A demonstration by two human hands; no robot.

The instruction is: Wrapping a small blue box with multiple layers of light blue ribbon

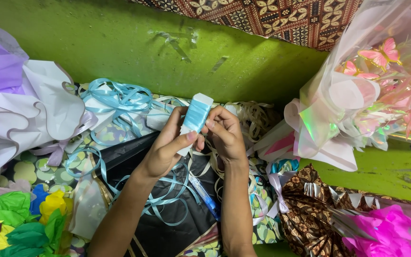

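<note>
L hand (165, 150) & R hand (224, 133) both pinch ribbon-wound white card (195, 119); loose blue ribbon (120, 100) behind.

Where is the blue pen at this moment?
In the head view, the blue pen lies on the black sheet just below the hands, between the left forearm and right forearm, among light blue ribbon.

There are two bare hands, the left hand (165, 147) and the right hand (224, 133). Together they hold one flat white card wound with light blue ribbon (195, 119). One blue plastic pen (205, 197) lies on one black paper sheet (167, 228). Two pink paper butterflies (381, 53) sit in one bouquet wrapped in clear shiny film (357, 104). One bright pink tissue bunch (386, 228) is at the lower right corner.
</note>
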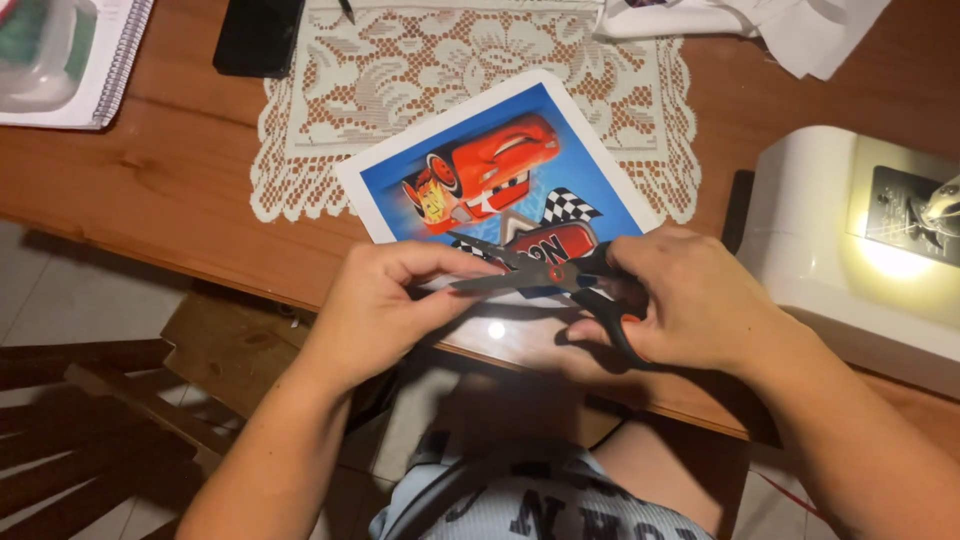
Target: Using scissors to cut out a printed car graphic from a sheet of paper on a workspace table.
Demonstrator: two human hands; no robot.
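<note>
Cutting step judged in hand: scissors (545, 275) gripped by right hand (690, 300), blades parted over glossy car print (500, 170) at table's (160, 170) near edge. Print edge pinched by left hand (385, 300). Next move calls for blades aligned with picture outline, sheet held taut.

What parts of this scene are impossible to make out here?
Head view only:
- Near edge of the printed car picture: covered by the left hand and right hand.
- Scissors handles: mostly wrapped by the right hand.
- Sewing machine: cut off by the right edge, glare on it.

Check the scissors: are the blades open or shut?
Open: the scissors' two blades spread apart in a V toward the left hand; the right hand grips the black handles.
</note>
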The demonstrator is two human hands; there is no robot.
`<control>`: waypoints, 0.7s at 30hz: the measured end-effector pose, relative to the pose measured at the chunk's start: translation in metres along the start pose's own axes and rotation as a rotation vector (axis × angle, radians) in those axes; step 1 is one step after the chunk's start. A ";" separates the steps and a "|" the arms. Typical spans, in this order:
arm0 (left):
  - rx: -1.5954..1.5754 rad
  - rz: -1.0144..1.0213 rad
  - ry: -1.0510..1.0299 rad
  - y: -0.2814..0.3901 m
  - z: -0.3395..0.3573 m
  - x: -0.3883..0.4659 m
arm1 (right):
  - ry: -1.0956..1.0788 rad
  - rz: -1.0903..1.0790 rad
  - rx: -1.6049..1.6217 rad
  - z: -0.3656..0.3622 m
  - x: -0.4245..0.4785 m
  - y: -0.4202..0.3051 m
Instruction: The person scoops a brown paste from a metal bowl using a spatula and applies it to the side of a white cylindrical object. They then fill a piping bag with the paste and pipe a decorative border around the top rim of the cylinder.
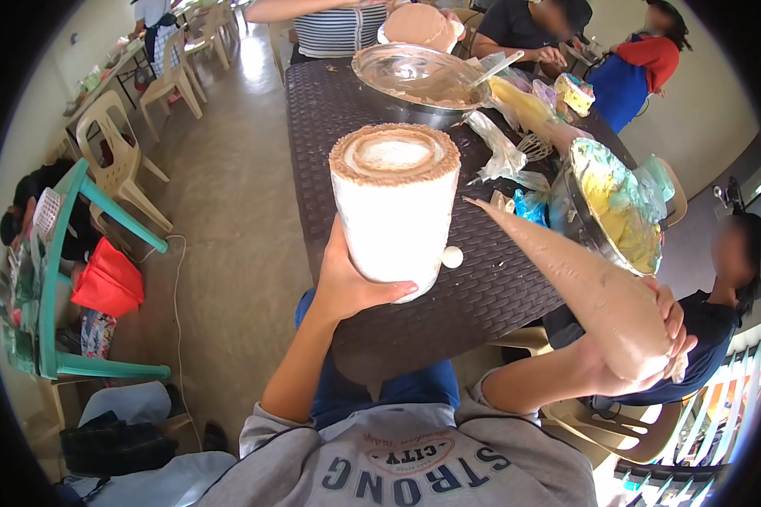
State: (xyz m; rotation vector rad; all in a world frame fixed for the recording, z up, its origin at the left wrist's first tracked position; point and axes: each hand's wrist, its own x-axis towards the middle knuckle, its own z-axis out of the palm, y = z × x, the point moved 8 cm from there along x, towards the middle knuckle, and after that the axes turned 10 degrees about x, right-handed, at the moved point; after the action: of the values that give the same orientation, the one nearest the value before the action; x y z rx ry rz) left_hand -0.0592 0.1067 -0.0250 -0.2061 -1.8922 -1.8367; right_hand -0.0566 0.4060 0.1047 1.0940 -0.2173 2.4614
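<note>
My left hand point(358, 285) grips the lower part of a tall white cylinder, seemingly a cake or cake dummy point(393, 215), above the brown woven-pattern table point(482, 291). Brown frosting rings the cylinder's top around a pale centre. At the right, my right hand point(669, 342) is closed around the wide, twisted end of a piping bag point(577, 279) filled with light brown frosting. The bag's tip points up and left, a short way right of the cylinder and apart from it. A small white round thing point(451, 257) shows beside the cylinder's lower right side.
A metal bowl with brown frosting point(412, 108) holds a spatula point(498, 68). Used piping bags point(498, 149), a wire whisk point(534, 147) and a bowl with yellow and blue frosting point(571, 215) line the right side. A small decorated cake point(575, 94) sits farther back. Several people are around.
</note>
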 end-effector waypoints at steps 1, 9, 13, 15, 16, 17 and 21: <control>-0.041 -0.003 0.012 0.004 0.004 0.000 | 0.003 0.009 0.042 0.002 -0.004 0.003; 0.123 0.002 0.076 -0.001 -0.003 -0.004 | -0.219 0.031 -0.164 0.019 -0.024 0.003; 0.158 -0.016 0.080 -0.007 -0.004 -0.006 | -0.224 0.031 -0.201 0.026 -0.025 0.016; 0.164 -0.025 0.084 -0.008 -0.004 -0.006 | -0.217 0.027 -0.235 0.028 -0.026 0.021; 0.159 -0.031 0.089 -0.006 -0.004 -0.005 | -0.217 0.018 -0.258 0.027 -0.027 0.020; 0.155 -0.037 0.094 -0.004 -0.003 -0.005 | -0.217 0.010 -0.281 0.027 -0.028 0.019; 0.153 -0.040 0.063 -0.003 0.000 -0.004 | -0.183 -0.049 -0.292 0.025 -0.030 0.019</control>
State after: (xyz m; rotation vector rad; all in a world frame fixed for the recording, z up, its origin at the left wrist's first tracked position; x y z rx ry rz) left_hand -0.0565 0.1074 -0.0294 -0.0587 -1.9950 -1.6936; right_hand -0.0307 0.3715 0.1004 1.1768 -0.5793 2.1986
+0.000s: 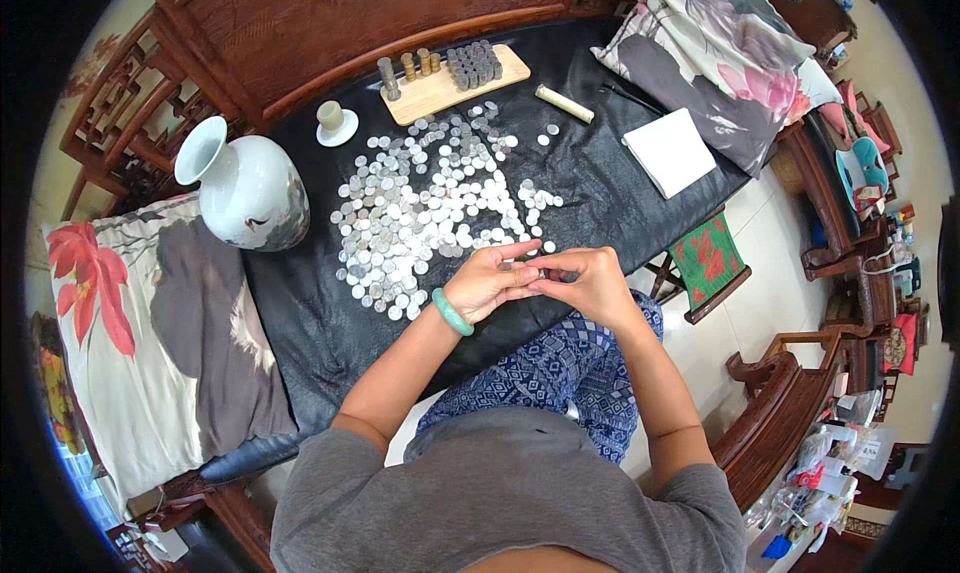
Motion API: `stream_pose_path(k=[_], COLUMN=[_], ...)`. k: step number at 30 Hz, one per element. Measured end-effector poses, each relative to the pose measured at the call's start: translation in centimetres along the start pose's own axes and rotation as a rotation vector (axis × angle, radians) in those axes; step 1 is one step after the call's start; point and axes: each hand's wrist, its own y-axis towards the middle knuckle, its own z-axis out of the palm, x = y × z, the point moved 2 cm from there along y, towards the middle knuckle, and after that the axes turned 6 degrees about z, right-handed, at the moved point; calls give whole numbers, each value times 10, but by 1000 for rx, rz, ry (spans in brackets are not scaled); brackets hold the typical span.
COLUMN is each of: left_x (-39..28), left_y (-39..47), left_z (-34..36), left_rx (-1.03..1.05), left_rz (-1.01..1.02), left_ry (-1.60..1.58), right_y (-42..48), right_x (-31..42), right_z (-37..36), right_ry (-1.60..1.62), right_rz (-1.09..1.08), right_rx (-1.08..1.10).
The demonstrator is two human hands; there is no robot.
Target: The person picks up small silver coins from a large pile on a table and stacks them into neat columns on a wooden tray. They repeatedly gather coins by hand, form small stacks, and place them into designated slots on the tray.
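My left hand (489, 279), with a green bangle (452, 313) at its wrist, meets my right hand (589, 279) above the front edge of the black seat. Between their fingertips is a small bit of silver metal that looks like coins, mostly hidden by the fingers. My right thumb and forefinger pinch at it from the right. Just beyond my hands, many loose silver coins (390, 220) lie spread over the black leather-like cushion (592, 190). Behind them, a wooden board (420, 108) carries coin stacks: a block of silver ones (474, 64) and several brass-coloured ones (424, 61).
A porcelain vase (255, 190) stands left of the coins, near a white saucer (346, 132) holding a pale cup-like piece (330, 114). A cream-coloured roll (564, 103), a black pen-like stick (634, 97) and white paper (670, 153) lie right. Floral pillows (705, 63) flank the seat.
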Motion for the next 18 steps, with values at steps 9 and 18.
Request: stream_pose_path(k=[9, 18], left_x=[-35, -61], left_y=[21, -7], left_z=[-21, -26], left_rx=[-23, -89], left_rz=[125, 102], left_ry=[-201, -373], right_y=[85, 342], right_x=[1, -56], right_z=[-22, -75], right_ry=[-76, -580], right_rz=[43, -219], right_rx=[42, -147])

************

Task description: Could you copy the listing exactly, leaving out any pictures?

Written solution:
A demonstration by two human hands; no robot.

The instruction is: Wrapping a small blue box with multiple layers of light blue ribbon


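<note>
L hand (165, 150) & R hand (224, 133) both pinch ribbon-wound white card (195, 119); loose blue ribbon (120, 100) behind.

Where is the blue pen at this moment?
In the head view, the blue pen lies on the black sheet just below the hands, between the left forearm and right forearm, among light blue ribbon.

There are two bare hands, the left hand (165, 147) and the right hand (224, 133). Together they hold one flat white card wound with light blue ribbon (195, 119). One blue plastic pen (205, 197) lies on one black paper sheet (167, 228). Two pink paper butterflies (381, 53) sit in one bouquet wrapped in clear shiny film (357, 104). One bright pink tissue bunch (386, 228) is at the lower right corner.
</note>
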Target: Using scissors to cut out a printed car graphic from a sheet of paper on a workspace table.
Demonstrator: two human hands; no robot.
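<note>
Cutting step judged in hand: scissors (545, 275) gripped by right hand (690, 300), blades parted over glossy car print (500, 170) at table's (160, 170) near edge. Print edge pinched by left hand (385, 300). Next move calls for blades aligned with picture outline, sheet held taut.

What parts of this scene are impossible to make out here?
Head view only:
- Near edge of the printed car picture: covered by the left hand and right hand.
- Scissors handles: mostly wrapped by the right hand.
- Sewing machine: cut off by the right edge, glare on it.

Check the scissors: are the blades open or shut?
Open: the scissors' two blades spread apart in a V toward the left hand; the right hand grips the black handles.
</note>
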The demonstrator is two human hands; there is no robot.
`<control>`: waypoints, 0.7s at 30hz: the measured end-effector pose, relative to the pose measured at the chunk's start: translation in metres along the start pose's own axes and rotation as a rotation vector (axis × angle, radians) in those axes; step 1 is one step after the chunk's start. A ";" separates the steps and a "|" the arms. Typical spans, in this order:
arm0 (left):
  - rx: -1.5954..1.5754 rad
  - rz: -1.0144..1.0213 rad
  - ry: -1.0510..1.0299 rad
  - y: -0.2814..0.3901 m
  - z: -0.3395..0.3573 m
  - x: -0.3883..0.4659 m
arm1 (right):
  - ry: -1.0956..1.0788 rad
  - rz: -1.0903..1.0790 rad
  - rx: -1.6049..1.6217 rad
  - z: -0.3656..0.3622 m
  - x: -0.4245..0.4785 m
  - y: -0.4202..0.3051 m
Instruction: The person scoops a brown paste from a metal bowl using a spatula and applies it to the side of a white cylindrical object. They then fill a piping bag with the paste and pipe a decorative border around the top rim of the cylinder.
State: (xyz m; rotation vector rad; all in a world frame fixed for the recording, z up, its origin at the left wrist's first tracked position; point and axes: each hand's wrist, its own x-axis towards the middle knuckle, its own z-axis out of the palm, y = z × x, the point moved 8 cm from there along x, towards the middle knuckle, and after that the axes turned 10 degrees about x, right-handed, at the moved point; after the action: of the values that give the same orientation, the one nearest the value before the action; x y z rx ry rz) left_hand -0.0592 0.1067 -0.0250 -0.2061 -1.8922 -1.8367; right_hand -0.0566 0.4060 0.1047 1.0940 -0.2173 2.4614
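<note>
My left hand point(358, 285) grips the lower part of a tall white cylinder, seemingly a cake or cake dummy point(393, 215), above the brown woven-pattern table point(482, 291). Brown frosting rings the cylinder's top around a pale centre. At the right, my right hand point(669, 342) is closed around the wide, twisted end of a piping bag point(577, 279) filled with light brown frosting. The bag's tip points up and left, a short way right of the cylinder and apart from it. A small white round thing point(451, 257) shows beside the cylinder's lower right side.
A metal bowl with brown frosting point(412, 108) holds a spatula point(498, 68). Used piping bags point(498, 149), a wire whisk point(534, 147) and a bowl with yellow and blue frosting point(571, 215) line the right side. A small decorated cake point(575, 94) sits farther back. Several people are around.
</note>
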 end-effector waypoints at steps 1, 9, 13, 15, 16, 17 and 21: <control>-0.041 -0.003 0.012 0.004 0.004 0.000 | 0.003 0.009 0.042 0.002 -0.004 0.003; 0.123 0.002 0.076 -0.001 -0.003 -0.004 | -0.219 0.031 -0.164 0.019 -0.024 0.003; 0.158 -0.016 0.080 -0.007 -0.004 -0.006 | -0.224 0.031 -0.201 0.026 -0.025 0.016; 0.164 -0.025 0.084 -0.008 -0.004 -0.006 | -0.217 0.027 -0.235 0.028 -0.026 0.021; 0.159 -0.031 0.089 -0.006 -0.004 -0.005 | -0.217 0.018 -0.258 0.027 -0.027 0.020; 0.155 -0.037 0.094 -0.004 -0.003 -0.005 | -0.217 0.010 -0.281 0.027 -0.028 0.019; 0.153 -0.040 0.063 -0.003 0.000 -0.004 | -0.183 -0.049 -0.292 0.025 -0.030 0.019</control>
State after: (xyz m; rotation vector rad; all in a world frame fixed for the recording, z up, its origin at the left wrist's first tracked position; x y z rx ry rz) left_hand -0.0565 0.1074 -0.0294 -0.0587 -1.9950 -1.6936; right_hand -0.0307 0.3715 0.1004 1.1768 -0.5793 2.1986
+0.000s: 
Motion API: `stream_pose_path(k=[_], COLUMN=[_], ...)`. k: step number at 30 Hz, one per element. Measured end-effector poses, each relative to the pose measured at the call's start: translation in centimetres along the start pose's own axes and rotation as a rotation vector (axis × angle, radians) in those axes; step 1 is one step after the call's start; point and axes: each hand's wrist, its own y-axis towards the middle knuckle, its own z-axis out of the palm, x = y × z, the point moved 2 cm from there along y, towards the middle knuckle, and after that the axes turned 6 degrees about z, right-handed, at the moved point; calls give whole numbers, each value times 10, but by 1000 for rx, rz, ry (spans in brackets are not scaled); brackets hold the typical span.
COLUMN is each of: left_x (-39..28), left_y (-39..47), left_z (-34..36), left_rx (-1.03..1.05), left_rz (-1.01..1.02), left_ry (-1.60..1.58), right_y (-42..48), right_x (-31..42), right_z (-37..36), right_ry (-1.60..1.62), right_rz (-1.09..1.08), right_rx (-1.08..1.10).
The demonstrator is two human hands; there is no robot.
Target: The person picks up small silver coins from a large pile on a table and stacks them into neat columns on a wooden tray. They repeatedly gather coins by hand, form small stacks, and place them into designated slots on the tray.
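My left hand (489, 279), with a green bangle (452, 313) at its wrist, meets my right hand (589, 279) above the front edge of the black seat. Between their fingertips is a small bit of silver metal that looks like coins, mostly hidden by the fingers. My right thumb and forefinger pinch at it from the right. Just beyond my hands, many loose silver coins (390, 220) lie spread over the black leather-like cushion (592, 190). Behind them, a wooden board (420, 108) carries coin stacks: a block of silver ones (474, 64) and several brass-coloured ones (424, 61).
A porcelain vase (255, 190) stands left of the coins, near a white saucer (346, 132) holding a pale cup-like piece (330, 114). A cream-coloured roll (564, 103), a black pen-like stick (634, 97) and white paper (670, 153) lie right. Floral pillows (705, 63) flank the seat.
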Motion for the next 18 steps, with values at steps 9 and 18.
Request: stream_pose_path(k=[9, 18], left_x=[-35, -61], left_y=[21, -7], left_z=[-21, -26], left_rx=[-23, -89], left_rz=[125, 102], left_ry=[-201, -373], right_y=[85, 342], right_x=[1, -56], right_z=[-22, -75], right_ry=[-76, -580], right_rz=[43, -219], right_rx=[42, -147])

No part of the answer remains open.